**What you should do**
Please return the listing below exactly, without any of its pictures.
===== Data shown
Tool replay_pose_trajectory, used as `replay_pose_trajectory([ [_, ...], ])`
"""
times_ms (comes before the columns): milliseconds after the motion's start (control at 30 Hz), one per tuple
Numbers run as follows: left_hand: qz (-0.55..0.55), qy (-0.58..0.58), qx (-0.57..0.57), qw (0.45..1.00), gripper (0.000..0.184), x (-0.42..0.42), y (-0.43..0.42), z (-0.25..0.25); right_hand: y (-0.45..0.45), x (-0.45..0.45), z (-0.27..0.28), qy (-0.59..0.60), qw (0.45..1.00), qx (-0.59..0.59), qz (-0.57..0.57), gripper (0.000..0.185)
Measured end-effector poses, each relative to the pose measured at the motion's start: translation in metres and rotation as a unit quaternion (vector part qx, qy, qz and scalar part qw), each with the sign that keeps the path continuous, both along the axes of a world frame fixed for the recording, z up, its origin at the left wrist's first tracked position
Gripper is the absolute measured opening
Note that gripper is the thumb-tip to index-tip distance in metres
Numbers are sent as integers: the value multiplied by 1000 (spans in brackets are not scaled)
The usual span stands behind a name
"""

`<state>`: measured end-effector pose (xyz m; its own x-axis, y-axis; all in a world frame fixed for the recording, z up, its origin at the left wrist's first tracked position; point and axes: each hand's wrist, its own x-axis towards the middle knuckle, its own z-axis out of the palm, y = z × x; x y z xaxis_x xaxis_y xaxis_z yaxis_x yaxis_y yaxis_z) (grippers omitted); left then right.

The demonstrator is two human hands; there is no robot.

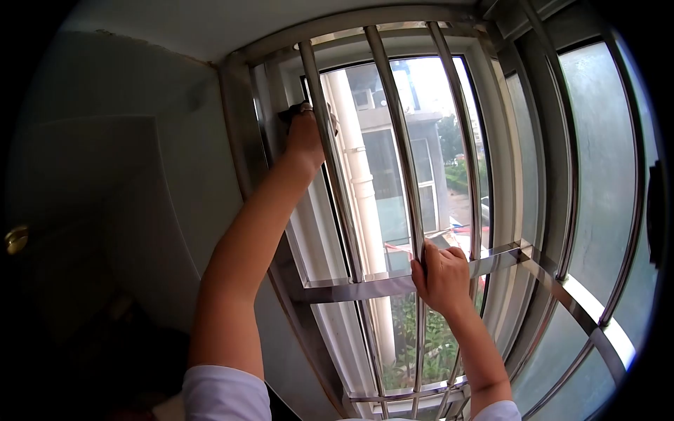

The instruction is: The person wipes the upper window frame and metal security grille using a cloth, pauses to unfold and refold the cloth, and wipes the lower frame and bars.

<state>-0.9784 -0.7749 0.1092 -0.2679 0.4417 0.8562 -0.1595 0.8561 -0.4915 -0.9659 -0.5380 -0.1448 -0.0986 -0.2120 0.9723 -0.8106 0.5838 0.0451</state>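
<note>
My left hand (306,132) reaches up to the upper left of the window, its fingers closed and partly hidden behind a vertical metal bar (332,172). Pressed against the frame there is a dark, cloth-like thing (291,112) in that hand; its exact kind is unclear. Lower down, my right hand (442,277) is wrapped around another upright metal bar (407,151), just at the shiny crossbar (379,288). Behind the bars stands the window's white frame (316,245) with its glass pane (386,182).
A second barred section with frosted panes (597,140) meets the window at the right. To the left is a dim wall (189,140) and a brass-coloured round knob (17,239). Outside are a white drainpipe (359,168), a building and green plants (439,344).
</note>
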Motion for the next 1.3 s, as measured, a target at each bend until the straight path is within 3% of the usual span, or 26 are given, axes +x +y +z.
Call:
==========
**Written response**
Tool replay_pose_trajectory, used as `replay_pose_trajectory([ [_, ...], ])`
"""
times_ms (comes before the columns): milliseconds after the motion's start (control at 30 Hz), one per tuple
Numbers run as follows: left_hand: qz (-0.55..0.55), qy (-0.58..0.58), qx (-0.57..0.57), qw (0.45..1.00), gripper (0.000..0.184), x (-0.42..0.42), y (-0.43..0.42), z (-0.25..0.25); right_hand: y (-0.45..0.45), x (-0.45..0.45), z (-0.27..0.28), qy (-0.59..0.60), qw (0.45..1.00), qx (-0.59..0.59), qz (-0.57..0.57), gripper (0.000..0.185)
Measured end-effector poses, each relative to the pose measured at the motion's start: translation in metres and rotation as a unit quaternion (vector part qx, qy, qz and scalar part qw), each with the sign that keeps the path continuous, both along the axes of a world frame fixed for the recording, z up, its origin at the left wrist's first tracked position
Gripper is the absolute measured opening
Note that gripper is the thumb-tip to index-tip distance in metres
Numbers are sent as integers: the value multiplied by 1000 (spans in brackets are not scaled)
The usual span stands behind a name
"""

`<state>`: measured end-effector pose (xyz m; its own x-axis, y-axis; all in a world frame fixed for the recording, z up, its origin at the left wrist's first tracked position; point and axes: each hand's wrist, its own x-axis towards the middle knuckle, its own z-axis out of the palm, y = z × x; x y z xaxis_x xaxis_y xaxis_z yaxis_x yaxis_y yaxis_z) (grippers omitted); left then right.

The demonstrator is two human hands; there is no robot.


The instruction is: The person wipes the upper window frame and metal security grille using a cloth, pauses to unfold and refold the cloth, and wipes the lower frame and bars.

<state>-0.9784 -0.7749 0.1092 -0.2679 0.4417 0.8562 -0.1595 0.8561 -0.4915 -0.9659 -0.5380 -0.1448 -0.0986 -0.2120 0.9723 -0.8106 0.5838 0.0451</state>
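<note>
My left hand (306,132) reaches up to the upper left of the window, its fingers closed and partly hidden behind a vertical metal bar (332,172). Pressed against the frame there is a dark, cloth-like thing (291,112) in that hand; its exact kind is unclear. Lower down, my right hand (442,277) is wrapped around another upright metal bar (407,151), just at the shiny crossbar (379,288). Behind the bars stands the window's white frame (316,245) with its glass pane (386,182).
A second barred section with frosted panes (597,140) meets the window at the right. To the left is a dim wall (189,140) and a brass-coloured round knob (17,239). Outside are a white drainpipe (359,168), a building and green plants (439,344).
</note>
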Motion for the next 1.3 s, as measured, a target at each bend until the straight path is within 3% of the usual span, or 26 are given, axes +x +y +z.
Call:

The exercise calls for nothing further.